Kemudian pembuatan pupuk cair dengan menggunakan bahan organik seperti daun gamal, bonggol pisang, dan daun jati. Proses ini dilakukan dengan bantuan buah busuk sebagai bioaktifator. Lalu, melakukan penyemaian selama tujuh hari dan dipindahkan kebedengan. “Tanaman sudah dapat di panen setelah mencapai satu bulan dan pindah tanam,” jelasnya.

Pihak Mahasiswa yang terlibat dalam usaha ini yakni Syahril A dari Departemen Agroteknologi, Arifin Wahyu Saputra dari Departemen Hama dan Penyakit Tanaman, Abu Rifal Guslim dari Departemen Ilmu Hama dan Penyakit, dan Zulfikri dari Departemen Agribisnis.
“Perpaduan tim ini sangat pas dikarenakan anggota tim memiliki bidang yang mampu mereka terapkan langsung di lapangan seperti pengendalian hama dan penyakit tanaman, pengolahan pangan dan pemasaran, ” ujarnya.
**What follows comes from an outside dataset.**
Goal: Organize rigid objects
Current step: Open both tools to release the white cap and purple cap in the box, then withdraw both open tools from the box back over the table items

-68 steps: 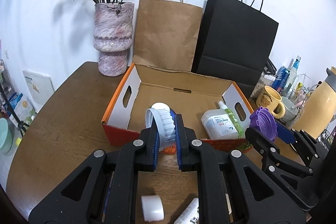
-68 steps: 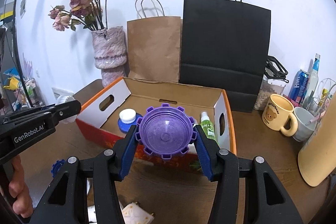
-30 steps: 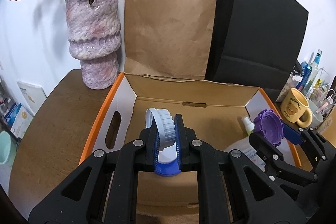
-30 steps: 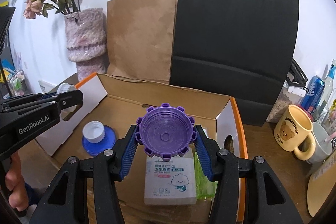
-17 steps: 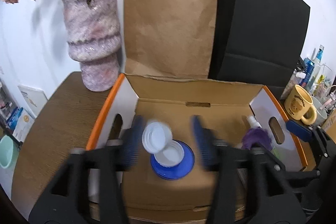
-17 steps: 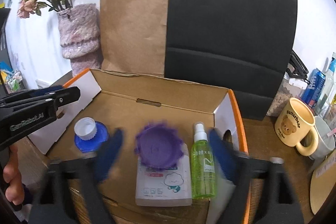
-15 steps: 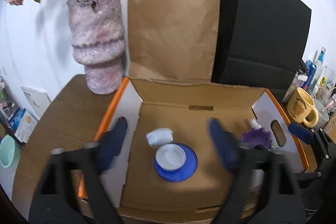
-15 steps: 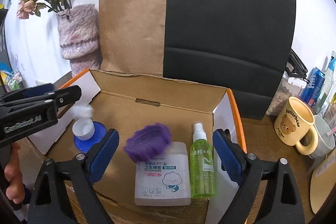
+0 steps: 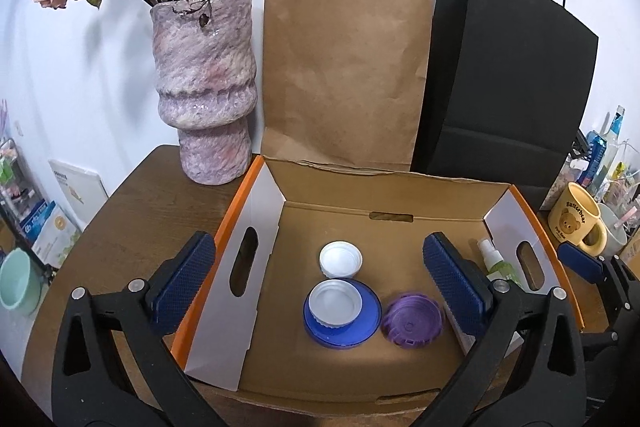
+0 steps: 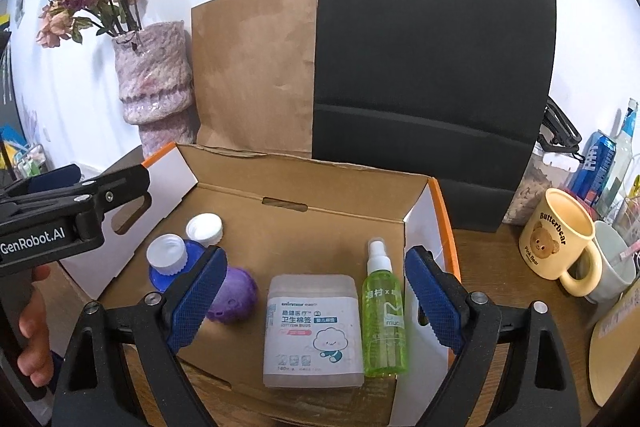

Respon positif mereka peroleh dari Wakil Dekan 3, mahasiswa dan dosen-dosen di fakultas pertanian. Bahkan dosen Fakultas Kesehatan Masyarakat Unhas pun turut mendukung. Dana awal dari usaha ini murni dari Dikti sebanyak sembilan juta. Adapun dana yang digunakan sampai panen pertama hanya sekitaran empat juta.
Lebih lanjut ia menjelaskan, cara perawatan tanaman selada ini harus terbebas dari lingkungan yang menggunakan bahan pestida. “Lahannya sebaiknya terisolir dari bahan kimia karena pertanian organik ini 100% terhindar dari pestisida atau bahan kimia lainnya,” terangnya.
Zulfikri mengungkapkan, kendala dalam usaha ini adalah pengadaan sekam bakar dan air. Saat ini timnya bertani di musim kemarau dimana persediaan air cukup minim sedangkan kebutuhan air tanaman selada cukup banyak.
Hasil yang diperoleh dalam panen pertama sekitar 50 ribu buah selada. Harga yang dipatok berkisar 600 ribu dalam satu bedengan. Adapun target pasar tim ini yakni mahasiswa dengan harga bersahabat dan dosen-dosen, serta pengusaha burger di Makassar.

Sedangkan sistem pertanian yang diterapkan adalah pertanian berkelanjutan yakni panen sekali dalam empat hari, dan dua kali dalam seminggu, sesuai dengan permintaan pasar.
“Semoga usaha ini dapat berlanjut, dan pasarnya bisa menembus ekspor karena sayur selada sangat prospektif dan petani organik masih sangat kurang. Ditambah permintaan selada di luar negeri sangat banyak,” harap Zulfikri.